Também enfrentam frequentemente ódio e preconceito quando chegam a um novo país. O presidente dos EUA, Donald Trump, aproveitou uma onda de políticas anti-imigração para a Casa Branca, mas Luna diz que os Estados Unidos não estão sozinhos na demonização dos migrantes.
“Está em todo lugar”, diz Luna. “E é baseado na ignorância e no egoísmo. Está relacionado a esse medo do que está sendo tirado de você. É essa ideia estúpida de sentir que precisa se proteger.
“Lembro-me de ver todas essas caravanas de migrantes passando pelo México e todos esses belos exemplos de humanidade, de pessoas sendo muito gentis e compreensivas com aqueles que viajavam pelo México, bem como de pessoas que ficaram assustadas e reagiram de forma terrível”, acrescenta. “Essa dualidade que testemunhei no meu próprio país.”

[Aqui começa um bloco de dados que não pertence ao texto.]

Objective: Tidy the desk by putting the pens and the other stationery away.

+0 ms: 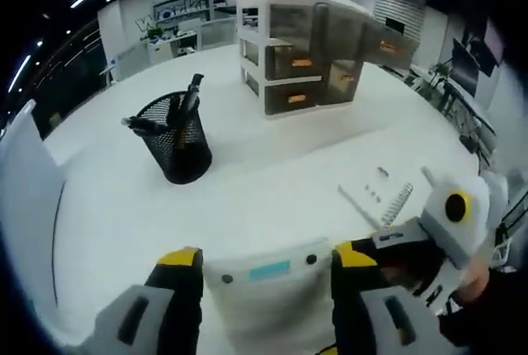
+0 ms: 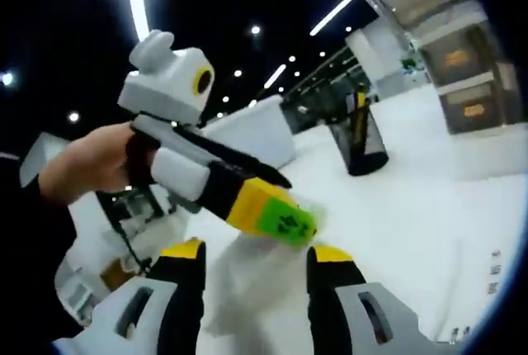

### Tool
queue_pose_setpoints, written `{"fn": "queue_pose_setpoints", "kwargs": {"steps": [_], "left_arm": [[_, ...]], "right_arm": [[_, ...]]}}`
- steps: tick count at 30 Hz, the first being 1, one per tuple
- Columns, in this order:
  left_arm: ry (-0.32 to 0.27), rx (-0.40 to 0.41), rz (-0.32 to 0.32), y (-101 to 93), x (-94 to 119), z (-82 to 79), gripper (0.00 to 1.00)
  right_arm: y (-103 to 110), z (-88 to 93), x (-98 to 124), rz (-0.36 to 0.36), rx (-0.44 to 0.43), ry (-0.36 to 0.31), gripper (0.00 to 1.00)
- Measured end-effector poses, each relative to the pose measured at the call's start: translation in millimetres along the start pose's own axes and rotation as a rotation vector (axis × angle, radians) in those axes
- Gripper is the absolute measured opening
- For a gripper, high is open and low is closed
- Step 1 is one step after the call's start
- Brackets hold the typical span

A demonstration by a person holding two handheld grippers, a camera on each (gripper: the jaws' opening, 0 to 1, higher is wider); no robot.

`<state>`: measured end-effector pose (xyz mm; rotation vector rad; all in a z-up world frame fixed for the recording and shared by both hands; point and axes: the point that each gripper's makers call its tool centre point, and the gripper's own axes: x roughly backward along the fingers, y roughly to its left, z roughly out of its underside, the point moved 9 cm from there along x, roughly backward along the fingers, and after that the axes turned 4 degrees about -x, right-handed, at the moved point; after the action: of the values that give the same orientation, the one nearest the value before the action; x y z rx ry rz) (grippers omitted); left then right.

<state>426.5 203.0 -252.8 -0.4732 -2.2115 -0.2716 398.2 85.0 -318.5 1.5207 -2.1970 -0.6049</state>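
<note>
My left gripper (image 1: 266, 260) is shut on a white device (image 1: 268, 282) with a small blue screen and two dark buttons; it spans the gap between the yellow-tipped jaws. A black mesh pen holder (image 1: 177, 136) with dark pens stands on the white desk (image 1: 247, 198). My right gripper (image 1: 388, 243) comes in from the right, close to the left one's right jaw. In the right gripper view my right gripper (image 2: 257, 260) stands open, with the left gripper (image 2: 276, 215) just ahead of it and a blurred white shape below. The pen holder (image 2: 359, 136) stands further back.
A white drawer unit (image 1: 305, 49) with brownish translucent drawers stands at the back of the desk (image 2: 450, 49). A flat white piece with a coil (image 1: 384, 194) lies at the right. A white box (image 1: 25, 198) rises at the left. A hand (image 2: 82, 165) holds the left gripper.
</note>
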Motion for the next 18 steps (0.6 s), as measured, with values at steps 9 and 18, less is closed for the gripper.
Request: {"fn": "queue_pose_setpoints", "kwargs": {"steps": [9,18], "left_arm": [[-0.040,-0.014,0.008,-4.0,9.6,-4.9,0.62],[-0.063,-0.023,0.012,-6.8,16.3,-3.3,0.62]], "right_arm": [[3.0,-0.6,-10.4,-0.023,-0.052,-0.009,0.40],[4.1,1.3,-17.6,-0.025,-0.061,-0.004,0.32]]}}
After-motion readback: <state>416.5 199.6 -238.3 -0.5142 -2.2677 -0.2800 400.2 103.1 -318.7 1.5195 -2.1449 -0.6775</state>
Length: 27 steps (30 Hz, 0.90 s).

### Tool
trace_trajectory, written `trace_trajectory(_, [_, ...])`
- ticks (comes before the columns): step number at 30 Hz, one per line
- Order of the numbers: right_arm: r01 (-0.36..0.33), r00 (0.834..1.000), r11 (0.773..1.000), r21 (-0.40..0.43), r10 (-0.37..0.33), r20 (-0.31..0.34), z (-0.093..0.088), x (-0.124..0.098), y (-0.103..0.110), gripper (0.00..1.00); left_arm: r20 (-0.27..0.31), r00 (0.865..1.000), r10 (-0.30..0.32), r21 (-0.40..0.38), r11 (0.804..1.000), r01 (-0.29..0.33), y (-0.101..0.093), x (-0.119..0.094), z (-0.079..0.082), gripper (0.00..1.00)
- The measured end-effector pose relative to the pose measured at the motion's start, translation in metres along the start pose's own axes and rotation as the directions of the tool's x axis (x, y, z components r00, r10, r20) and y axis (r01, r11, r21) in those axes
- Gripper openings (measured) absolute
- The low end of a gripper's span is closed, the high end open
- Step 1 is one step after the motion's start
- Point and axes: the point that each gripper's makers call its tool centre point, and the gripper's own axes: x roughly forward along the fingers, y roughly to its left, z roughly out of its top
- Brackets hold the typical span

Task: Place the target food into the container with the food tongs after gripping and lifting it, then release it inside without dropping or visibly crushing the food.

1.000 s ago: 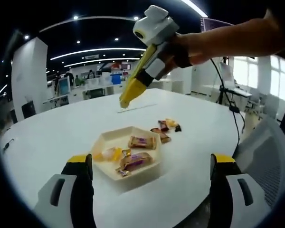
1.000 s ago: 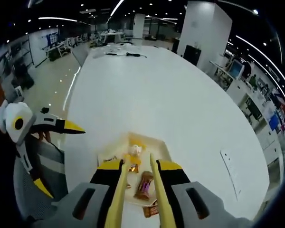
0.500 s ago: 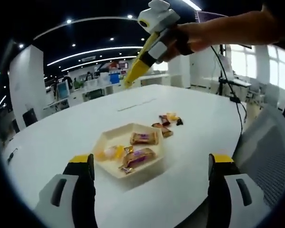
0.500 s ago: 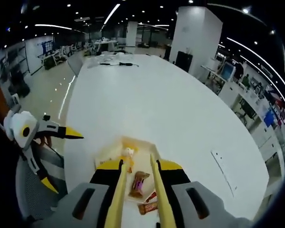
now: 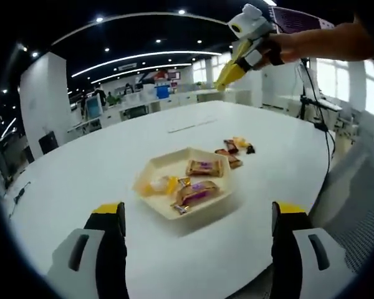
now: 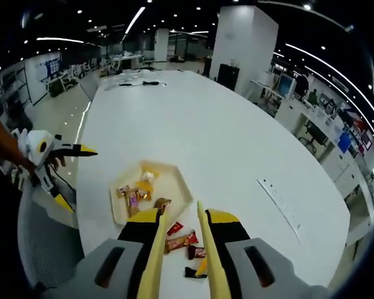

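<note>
**Tray of wrapped snacks on the white desk**

A cream hexagonal tray (image 5: 168, 205) on the desk (image 5: 81, 180) holds wrapped snacks (image 5: 196, 192). More wrapped pieces (image 5: 234, 152) lie just beyond it. The left hand-held gripper (image 5: 196, 249) gapes wide; the right hand-held gripper (image 5: 227, 73) hangs above, seemingly closed.

I see a white oval tabletop (image 6: 212, 143) with a cable (image 6: 143, 82) at its far end, a grey mesh chair (image 5: 355, 193) beside it, and office desks with monitors (image 5: 93, 107) beyond.
</note>
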Motion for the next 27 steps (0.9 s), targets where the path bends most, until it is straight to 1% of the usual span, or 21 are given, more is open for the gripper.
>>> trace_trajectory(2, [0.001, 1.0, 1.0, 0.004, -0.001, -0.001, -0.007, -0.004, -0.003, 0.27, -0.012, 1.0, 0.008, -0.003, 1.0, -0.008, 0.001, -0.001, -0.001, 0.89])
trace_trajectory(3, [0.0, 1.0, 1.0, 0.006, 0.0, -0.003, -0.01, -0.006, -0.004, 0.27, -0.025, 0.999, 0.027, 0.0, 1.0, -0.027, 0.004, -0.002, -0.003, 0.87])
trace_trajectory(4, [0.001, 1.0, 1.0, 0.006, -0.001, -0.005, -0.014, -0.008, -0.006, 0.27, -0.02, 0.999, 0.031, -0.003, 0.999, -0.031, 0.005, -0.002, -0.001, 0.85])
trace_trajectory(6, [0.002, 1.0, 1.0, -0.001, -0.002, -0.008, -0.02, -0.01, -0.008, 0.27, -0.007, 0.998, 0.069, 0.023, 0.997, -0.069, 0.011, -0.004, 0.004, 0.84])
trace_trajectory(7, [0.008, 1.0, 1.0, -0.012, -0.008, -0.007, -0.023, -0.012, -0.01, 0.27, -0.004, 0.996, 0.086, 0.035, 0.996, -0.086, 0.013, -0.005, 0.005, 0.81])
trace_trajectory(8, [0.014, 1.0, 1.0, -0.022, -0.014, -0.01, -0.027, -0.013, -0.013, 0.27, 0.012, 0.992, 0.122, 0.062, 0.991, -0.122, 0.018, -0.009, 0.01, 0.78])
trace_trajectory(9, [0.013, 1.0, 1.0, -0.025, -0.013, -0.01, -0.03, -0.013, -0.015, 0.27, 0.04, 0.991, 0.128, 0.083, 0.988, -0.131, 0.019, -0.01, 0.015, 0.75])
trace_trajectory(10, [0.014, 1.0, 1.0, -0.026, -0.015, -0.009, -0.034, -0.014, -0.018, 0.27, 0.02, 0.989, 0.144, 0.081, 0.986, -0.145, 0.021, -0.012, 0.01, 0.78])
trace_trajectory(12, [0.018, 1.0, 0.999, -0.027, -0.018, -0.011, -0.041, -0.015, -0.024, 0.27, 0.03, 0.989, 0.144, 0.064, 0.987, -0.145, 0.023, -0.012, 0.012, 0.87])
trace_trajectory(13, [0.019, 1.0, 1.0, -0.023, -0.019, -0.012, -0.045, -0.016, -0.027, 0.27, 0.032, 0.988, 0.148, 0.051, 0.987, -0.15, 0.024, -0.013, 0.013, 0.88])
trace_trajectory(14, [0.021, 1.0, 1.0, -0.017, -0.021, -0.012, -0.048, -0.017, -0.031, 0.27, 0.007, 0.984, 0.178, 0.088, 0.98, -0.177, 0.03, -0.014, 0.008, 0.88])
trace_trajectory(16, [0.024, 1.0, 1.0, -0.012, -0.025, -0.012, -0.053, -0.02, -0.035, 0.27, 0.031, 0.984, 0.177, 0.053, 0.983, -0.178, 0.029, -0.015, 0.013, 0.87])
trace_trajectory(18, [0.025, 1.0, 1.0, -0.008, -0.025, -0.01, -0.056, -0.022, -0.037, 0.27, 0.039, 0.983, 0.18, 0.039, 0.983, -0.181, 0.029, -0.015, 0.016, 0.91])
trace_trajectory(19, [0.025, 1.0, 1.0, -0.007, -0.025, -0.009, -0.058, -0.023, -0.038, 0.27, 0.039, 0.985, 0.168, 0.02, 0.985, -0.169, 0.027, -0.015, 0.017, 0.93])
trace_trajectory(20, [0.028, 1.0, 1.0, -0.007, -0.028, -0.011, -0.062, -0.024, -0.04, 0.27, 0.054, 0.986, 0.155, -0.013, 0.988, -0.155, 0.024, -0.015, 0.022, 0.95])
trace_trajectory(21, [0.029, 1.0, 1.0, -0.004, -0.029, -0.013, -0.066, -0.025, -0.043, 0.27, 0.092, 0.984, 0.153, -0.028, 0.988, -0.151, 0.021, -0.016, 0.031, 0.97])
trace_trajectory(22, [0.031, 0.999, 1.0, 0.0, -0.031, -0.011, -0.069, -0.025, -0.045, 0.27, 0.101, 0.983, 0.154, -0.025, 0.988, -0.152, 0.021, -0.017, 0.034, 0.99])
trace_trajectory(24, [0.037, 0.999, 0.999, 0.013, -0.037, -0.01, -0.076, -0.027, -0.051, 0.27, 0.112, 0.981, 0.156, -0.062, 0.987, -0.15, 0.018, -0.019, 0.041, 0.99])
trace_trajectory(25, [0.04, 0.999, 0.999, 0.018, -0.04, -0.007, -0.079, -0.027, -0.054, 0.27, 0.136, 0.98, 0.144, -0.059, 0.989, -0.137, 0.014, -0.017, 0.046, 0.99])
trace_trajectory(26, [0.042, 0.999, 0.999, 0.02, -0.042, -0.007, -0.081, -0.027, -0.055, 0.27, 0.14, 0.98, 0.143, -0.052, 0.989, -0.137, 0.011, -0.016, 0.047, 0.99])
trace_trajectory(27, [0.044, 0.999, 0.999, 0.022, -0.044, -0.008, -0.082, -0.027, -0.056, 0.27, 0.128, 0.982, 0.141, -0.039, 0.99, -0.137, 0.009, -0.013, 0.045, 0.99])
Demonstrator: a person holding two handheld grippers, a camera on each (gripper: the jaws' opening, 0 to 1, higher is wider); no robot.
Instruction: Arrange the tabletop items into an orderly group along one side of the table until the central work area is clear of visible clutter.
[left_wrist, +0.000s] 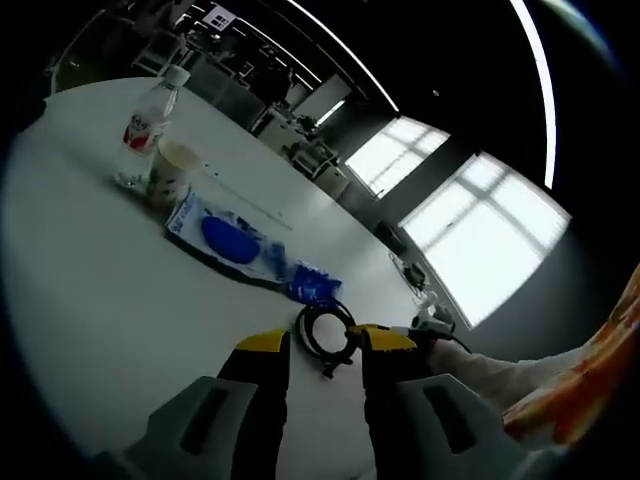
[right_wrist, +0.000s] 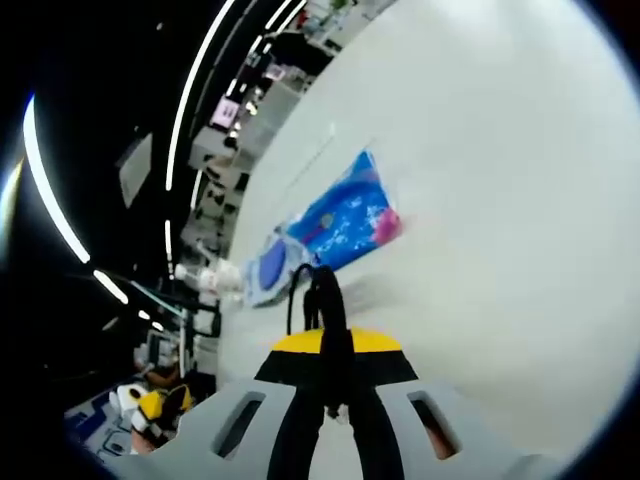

“Ashes” conta uma história semelhante. O filme acompanha Lucila (Anna Díaz), de 21 anos, e seu irmão Diego (Sergio Bautista) enquanto eles lutam para se adaptar à vida em Madrid. A mãe deles (Adriana Paz) mudou-se para a cidade há anos em busca de um emprego melhor, decisão que deixou os filhos abandonados.
“Minha mãe morreu quando eu tinha 2 anos”, diz Luna. “Então, para mim, a ideia de não ter essa figura na minha vida é algo forte. Depois da tragédia da morte da minha mãe, meu pai ficou com a responsabilidade de me criar e também de garantir que ele pudesse entregar o que eu precisava. Muitas vezes, ele não estava por perto porque estava no teatro e tinha que viajar a trabalho. Muitas vezes, temos que crescer para entender o que nossos pais fizeram ou deixaram de fazer por nós.”
Embora Luna esteja definido para estrelar o próximo remake live-action de “Tangled” da Disney, ele está ansioso para ficar atrás das câmeras novamente e está escrevendo um roteiro que espera dirigir.
“Adoro atuar e continuarei atuando”, diz Luna, que raramente aparece nos filmes que dirige. “Mas não me sinto mais confortável em nenhum lugar do que dirigir e produzir. É uma experiência muito mais rica. Como ator, você é convidado para uma parte muito curta do processo, mas é minúsculo comparado a estar em toda a jornada de um filme como você é como diretor.”
Por mais que adore fazer filmes, ele está preocupado com a saúde da forma de arte que lhe proporcionou sua carreira. Hollywood está mudando, com estúdios se fundindo em um ritmo vertiginoso e o público aceitando os videogames e o YouTube com o mesmo fervor que antes tinha pelos cinemas.
“Estou preocupado com o fato de os filmes não fazerem parte da vida das pessoas”, diz Luna. “Vejo meus filhos, e eles não vão ao cinema como eu costumava. A maior parte da narrativa que eles recebem é uma experiência muito individualizada, e há solidão nisso. O cinema permite que o público compartilhe um evento com outras pessoas e os faz sentir parte de uma comunidade à qual você não sabia que pertencia. Quando criança, o cinema não foi uma fuga. Era um espelho no qual eu poderia refletir. Era o lugar onde eu poderia sonhar. E tenho medo que a sociedade perca essa oportunidade.”